Material provided Block Start
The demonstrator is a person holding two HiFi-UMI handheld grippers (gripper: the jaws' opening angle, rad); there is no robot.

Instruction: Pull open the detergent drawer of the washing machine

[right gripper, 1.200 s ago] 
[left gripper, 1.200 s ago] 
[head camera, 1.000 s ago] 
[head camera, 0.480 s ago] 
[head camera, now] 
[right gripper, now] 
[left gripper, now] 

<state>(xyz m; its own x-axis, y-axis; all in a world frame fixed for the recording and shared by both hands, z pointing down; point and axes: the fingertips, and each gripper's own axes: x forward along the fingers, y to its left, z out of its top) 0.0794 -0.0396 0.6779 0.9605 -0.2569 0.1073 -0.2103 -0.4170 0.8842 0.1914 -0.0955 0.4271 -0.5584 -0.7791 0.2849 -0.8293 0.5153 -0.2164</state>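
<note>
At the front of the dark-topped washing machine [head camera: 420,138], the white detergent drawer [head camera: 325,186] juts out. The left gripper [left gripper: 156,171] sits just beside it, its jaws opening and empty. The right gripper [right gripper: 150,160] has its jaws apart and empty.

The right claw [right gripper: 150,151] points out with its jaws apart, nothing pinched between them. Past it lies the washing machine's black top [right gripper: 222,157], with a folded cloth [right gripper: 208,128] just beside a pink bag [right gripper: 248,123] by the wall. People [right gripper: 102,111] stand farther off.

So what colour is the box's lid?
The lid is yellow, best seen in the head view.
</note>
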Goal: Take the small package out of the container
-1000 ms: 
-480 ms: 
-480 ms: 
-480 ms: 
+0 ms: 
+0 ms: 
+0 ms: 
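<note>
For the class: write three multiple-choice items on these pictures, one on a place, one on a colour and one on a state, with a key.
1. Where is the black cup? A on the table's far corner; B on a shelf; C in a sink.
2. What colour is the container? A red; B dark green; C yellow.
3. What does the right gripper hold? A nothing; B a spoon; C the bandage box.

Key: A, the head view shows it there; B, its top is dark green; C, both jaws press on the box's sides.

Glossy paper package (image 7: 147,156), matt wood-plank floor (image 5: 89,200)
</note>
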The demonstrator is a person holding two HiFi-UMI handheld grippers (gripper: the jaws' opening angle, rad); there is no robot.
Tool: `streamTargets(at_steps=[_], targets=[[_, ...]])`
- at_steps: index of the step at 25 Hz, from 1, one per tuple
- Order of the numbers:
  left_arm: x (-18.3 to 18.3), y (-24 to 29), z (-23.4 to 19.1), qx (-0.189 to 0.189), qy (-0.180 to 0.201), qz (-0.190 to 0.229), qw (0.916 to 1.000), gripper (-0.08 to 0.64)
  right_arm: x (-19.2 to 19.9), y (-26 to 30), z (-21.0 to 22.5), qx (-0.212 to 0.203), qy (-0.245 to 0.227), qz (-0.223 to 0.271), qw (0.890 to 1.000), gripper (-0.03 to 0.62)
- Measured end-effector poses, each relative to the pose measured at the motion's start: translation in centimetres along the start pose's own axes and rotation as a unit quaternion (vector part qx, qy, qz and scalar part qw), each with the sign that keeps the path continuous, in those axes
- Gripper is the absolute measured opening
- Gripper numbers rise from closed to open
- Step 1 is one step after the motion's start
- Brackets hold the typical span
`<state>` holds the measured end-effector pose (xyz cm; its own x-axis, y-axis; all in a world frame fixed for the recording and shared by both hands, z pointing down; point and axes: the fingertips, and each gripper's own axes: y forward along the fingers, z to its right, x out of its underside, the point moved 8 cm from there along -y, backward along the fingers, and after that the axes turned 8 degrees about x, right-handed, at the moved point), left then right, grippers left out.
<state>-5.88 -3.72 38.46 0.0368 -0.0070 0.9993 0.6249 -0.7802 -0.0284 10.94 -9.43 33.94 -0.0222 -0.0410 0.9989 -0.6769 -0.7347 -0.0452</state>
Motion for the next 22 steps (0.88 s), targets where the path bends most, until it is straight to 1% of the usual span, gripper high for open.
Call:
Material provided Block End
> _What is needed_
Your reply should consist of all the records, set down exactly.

> _Exercise solution_
The demonstrator is a person holding two HiFi-UMI handheld grippers (gripper: the jaws' opening angle, rad); there is no robot.

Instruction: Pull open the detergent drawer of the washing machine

[right gripper, 1.200 s ago] 
[left gripper, 1.200 s ago] 
[head camera, 1.000 s ago] 
[head camera, 0.480 s ago] 
[head camera, now] 
[right gripper, now] 
[left gripper, now] 

<state>(xyz m; its own x-axis, y-axis; all in a world frame fixed for the recording and shared by both hands, z pointing down; point and axes: the fingertips, and each gripper's own axes: x forward along the fingers, y to its left, z out of its top) 0.0794 -0.0396 0.6779 0.9605 -0.2569 0.1073 -0.2103 -0.4170 0.8842 0.1914 -0.0955 0.4271 -0.5584 -0.7791 0.2849 -0.8293 0.5153 -0.2164</state>
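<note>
At the front of the dark-topped washing machine [head camera: 420,138], the white detergent drawer [head camera: 325,186] juts out. The left gripper [left gripper: 156,171] sits just beside it, its jaws opening and empty. The right gripper [right gripper: 150,160] has its jaws apart and empty.

The right claw [right gripper: 150,151] points out with its jaws apart, nothing pinched between them. Past it lies the washing machine's black top [right gripper: 222,157], with a folded cloth [right gripper: 208,128] just beside a pink bag [right gripper: 248,123] by the wall. People [right gripper: 102,111] stand farther off.

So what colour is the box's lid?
The lid is yellow, best seen in the head view.
</note>
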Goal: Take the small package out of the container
-1000 ms: 
-480 ms: 
-480 ms: 
-480 ms: 
+0 ms: 
+0 ms: 
+0 ms: 
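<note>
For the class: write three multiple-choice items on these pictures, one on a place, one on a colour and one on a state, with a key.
1. Where is the black cup? A on the table's far corner; B on a shelf; C in a sink.
2. What colour is the container? A red; B dark green; C yellow.
3. What does the right gripper hold? A nothing; B a spoon; C the bandage box.

Key: A, the head view shows it there; B, its top is dark green; C, both jaws press on the box's sides.

Glossy paper package (image 7: 147,156), matt wood-plank floor (image 5: 89,200)
</note>
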The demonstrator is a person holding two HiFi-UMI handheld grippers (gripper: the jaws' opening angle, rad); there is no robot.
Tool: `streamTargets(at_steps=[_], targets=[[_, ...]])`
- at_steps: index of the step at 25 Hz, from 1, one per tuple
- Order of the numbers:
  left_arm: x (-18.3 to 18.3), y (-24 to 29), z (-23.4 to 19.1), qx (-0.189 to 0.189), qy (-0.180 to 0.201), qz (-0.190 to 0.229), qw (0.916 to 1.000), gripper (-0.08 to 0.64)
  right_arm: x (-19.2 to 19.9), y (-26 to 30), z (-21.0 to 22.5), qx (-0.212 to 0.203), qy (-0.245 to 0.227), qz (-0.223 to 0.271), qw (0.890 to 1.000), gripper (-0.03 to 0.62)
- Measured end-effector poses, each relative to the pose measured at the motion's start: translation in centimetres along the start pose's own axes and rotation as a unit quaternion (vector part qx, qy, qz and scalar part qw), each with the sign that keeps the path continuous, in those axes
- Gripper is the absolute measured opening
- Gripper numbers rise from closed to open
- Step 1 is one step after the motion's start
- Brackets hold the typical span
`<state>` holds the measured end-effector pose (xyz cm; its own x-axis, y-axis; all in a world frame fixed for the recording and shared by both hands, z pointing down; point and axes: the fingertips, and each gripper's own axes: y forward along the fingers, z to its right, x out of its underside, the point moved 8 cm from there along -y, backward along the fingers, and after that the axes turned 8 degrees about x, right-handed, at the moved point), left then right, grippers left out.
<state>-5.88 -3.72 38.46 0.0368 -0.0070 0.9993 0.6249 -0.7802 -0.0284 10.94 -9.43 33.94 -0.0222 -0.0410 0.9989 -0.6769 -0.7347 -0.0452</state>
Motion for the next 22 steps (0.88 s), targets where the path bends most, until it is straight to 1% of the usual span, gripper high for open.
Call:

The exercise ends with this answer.